4) An ultrafinitistic view would generally rule out noncomputable models 
anyway (see for instance the nice essay by Doron Zeilberger:
http://www.math.rutgers.edu/~zeilberg/mamarim/mamarimPDF/real.pdf)
Or:
http://en.wikipedia.org/wiki/Ultrafinitism

So Rosen's model's also make some mathematical assumptions (which, 
admittedly, are widely shared - but may change, of course)

5) What I also find strange is the opposedness to computation: after
all, with computers we are just beginning to find an "embarassment of
riches"; fine to explore other avenues (Rosen), but I think it is much 
to early to dismiss the computational approach.

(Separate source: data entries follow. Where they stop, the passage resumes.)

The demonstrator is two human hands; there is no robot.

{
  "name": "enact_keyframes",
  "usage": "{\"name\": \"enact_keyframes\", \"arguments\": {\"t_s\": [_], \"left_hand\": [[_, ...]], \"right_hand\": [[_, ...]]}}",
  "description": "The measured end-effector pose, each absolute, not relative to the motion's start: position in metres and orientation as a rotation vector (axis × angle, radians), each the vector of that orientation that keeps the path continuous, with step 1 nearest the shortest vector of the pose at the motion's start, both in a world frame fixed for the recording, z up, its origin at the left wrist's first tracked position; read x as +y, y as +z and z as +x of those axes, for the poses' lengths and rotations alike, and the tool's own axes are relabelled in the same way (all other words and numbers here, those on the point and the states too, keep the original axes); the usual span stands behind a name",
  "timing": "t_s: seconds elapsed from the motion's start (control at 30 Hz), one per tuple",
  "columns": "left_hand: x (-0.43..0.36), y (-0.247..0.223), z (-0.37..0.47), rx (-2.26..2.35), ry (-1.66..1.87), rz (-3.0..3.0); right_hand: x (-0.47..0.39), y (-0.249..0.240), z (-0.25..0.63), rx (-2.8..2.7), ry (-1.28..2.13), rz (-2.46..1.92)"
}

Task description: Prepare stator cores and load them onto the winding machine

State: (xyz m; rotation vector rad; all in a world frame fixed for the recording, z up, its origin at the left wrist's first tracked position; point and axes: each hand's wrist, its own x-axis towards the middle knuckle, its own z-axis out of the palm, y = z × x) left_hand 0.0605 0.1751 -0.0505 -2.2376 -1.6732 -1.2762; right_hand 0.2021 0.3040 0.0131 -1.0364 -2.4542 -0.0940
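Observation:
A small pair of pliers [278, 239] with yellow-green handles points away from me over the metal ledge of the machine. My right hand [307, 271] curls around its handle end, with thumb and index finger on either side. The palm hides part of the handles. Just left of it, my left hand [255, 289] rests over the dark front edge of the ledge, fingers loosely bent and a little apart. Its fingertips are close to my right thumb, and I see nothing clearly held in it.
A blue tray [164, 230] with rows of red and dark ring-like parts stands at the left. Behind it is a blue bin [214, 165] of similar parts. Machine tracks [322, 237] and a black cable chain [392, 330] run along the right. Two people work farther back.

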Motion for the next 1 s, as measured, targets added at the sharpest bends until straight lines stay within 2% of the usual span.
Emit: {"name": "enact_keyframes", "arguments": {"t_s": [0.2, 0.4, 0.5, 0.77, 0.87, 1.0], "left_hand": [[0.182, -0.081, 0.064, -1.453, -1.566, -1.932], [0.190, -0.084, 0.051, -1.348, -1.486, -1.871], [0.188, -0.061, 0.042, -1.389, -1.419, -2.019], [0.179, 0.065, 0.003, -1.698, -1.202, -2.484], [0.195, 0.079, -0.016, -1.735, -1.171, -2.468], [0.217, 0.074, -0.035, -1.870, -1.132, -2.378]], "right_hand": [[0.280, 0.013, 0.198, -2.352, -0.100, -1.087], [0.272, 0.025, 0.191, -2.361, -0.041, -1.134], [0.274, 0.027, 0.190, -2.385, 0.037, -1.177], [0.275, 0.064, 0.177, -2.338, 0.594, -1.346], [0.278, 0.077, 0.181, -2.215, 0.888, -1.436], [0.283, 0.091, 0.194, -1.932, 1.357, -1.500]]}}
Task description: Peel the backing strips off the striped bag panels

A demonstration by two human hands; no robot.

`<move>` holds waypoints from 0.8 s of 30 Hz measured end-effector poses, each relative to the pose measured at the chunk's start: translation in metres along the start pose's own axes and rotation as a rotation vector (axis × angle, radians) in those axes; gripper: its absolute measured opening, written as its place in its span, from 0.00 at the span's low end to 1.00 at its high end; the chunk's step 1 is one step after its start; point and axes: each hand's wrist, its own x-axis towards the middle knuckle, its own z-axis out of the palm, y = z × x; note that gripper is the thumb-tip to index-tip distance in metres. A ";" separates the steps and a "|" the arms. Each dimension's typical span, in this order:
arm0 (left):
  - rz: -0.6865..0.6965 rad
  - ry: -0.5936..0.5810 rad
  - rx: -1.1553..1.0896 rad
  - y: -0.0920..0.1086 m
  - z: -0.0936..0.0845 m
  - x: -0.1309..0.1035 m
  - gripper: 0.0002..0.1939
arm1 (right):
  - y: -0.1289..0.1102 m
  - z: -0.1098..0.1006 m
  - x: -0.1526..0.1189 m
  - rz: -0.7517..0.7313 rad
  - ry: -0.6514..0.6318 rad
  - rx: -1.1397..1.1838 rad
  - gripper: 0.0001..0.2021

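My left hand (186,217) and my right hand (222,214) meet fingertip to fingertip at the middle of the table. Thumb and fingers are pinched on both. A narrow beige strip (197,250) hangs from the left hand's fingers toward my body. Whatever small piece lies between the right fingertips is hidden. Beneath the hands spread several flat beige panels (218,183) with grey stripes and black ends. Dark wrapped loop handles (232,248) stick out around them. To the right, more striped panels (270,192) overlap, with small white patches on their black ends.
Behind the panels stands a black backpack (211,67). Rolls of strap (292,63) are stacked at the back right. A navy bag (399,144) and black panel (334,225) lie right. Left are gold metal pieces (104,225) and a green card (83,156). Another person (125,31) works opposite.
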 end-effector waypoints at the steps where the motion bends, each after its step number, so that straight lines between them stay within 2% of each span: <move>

So why his radical 
assertion that computational approaches to describe life must fail?

6) A point addressed in the Kercel paper: The ambiguity of language and 
the definiteness of computation: this is of import for the AI/Alife 
community, and it is indeed a problem, but is I think addressed if one 
can control the symbol grounding problem(Harnad, 
http://citeseer.ist.psu.edu/harnad90symbol.html).

If one can let an AI/Alife really learn symbols (instead of programming 
them or assigning meaning to symbols by specification of the prog. 
language; the "learned" symbols would not make sense to us then, of 
course) they would inherently have the same ambiguity as our concepts 
have for us (because they would be learned in an ambiguous world).


Conclusion: I think Rosen's ideas are valuable contributions in that
they sensitivize us to certain problems, especially in modelling life.

But the case against computatability is unconcinving.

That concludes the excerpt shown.